#### BRIEF
A faithful transcription of all lines below is the expected answer.

#### MATERIAL PROVIDED
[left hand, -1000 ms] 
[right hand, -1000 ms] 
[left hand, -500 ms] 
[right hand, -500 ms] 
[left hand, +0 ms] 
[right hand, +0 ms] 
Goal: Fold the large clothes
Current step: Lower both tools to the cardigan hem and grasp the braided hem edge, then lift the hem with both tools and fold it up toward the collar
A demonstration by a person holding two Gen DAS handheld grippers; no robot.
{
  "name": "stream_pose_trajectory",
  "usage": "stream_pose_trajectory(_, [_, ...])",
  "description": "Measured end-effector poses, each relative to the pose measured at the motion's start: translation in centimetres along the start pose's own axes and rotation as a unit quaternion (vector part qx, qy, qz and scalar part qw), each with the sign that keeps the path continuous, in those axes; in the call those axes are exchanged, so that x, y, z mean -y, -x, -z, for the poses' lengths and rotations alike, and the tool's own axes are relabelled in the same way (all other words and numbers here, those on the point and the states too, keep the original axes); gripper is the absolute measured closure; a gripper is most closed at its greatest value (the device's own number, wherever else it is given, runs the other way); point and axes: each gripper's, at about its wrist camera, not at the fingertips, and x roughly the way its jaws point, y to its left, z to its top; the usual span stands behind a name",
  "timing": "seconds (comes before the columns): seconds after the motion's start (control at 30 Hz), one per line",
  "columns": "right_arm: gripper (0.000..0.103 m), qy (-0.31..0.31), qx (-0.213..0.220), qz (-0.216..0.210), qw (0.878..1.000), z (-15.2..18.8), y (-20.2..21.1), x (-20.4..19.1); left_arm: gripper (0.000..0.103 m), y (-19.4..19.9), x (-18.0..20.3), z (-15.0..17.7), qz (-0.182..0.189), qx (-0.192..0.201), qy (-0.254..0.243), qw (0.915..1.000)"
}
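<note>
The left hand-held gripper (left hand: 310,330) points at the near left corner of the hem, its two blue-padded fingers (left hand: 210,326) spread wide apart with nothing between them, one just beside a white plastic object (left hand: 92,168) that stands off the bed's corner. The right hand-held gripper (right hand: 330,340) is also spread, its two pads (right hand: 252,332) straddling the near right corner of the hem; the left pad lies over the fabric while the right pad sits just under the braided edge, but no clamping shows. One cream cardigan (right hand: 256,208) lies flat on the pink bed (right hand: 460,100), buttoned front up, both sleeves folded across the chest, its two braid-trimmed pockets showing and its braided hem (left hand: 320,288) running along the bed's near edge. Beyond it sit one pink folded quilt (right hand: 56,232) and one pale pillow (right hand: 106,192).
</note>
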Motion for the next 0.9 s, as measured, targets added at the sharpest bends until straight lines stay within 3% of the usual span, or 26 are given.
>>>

#### FINISHED EXERCISE
[left hand, -1000 ms] 
[right hand, -1000 ms] 
[left hand, -500 ms] 
[right hand, -500 ms] 
[left hand, +0 ms] 
[right hand, +0 ms] 
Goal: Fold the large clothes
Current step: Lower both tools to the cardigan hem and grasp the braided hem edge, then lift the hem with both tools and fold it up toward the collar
A demonstration by a person holding two Gen DAS handheld grippers; no robot.
{
  "name": "stream_pose_trajectory",
  "usage": "stream_pose_trajectory(_, [_, ...])",
  "description": "Measured end-effector poses, each relative to the pose measured at the motion's start: translation in centimetres along the start pose's own axes and rotation as a unit quaternion (vector part qx, qy, qz and scalar part qw), each with the sign that keeps the path continuous, in those axes; in the call those axes are exchanged, so that x, y, z mean -y, -x, -z, for the poses' lengths and rotations alike, and the tool's own axes are relabelled in the same way (all other words and numbers here, those on the point and the states too, keep the original axes); gripper is the absolute measured closure; a gripper is most closed at its greatest value (the device's own number, wherever else it is given, runs the other way); point and axes: each gripper's, at about its wrist camera, not at the fingertips, and x roughly the way its jaws point, y to its left, z to its top; the usual span stands behind a name",
  "timing": "seconds (comes before the columns): seconds after the motion's start (control at 30 Hz), one per line",
  "columns": "right_arm: gripper (0.000..0.103 m), qy (-0.31..0.31), qx (-0.213..0.220), qz (-0.216..0.210), qw (0.878..1.000), z (-15.2..18.8), y (-20.2..21.1), x (-20.4..19.1); left_arm: gripper (0.000..0.103 m), y (-19.4..19.9), x (-18.0..20.3), z (-15.0..17.7), qz (-0.182..0.189), qx (-0.192..0.201), qy (-0.254..0.243), qw (0.915..1.000)"
}
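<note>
The left hand-held gripper (left hand: 310,330) points at the near left corner of the hem, its two blue-padded fingers (left hand: 210,326) spread wide apart with nothing between them, one just beside a white plastic object (left hand: 92,168) that stands off the bed's corner. The right hand-held gripper (right hand: 330,340) is also spread, its two pads (right hand: 252,332) straddling the near right corner of the hem; the left pad lies over the fabric while the right pad sits just under the braided edge, but no clamping shows. One cream cardigan (right hand: 256,208) lies flat on the pink bed (right hand: 460,100), buttoned front up, both sleeves folded across the chest, its two braid-trimmed pockets showing and its braided hem (left hand: 320,288) running along the bed's near edge. Beyond it sit one pink folded quilt (right hand: 56,232) and one pale pillow (right hand: 106,192).
</note>
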Motion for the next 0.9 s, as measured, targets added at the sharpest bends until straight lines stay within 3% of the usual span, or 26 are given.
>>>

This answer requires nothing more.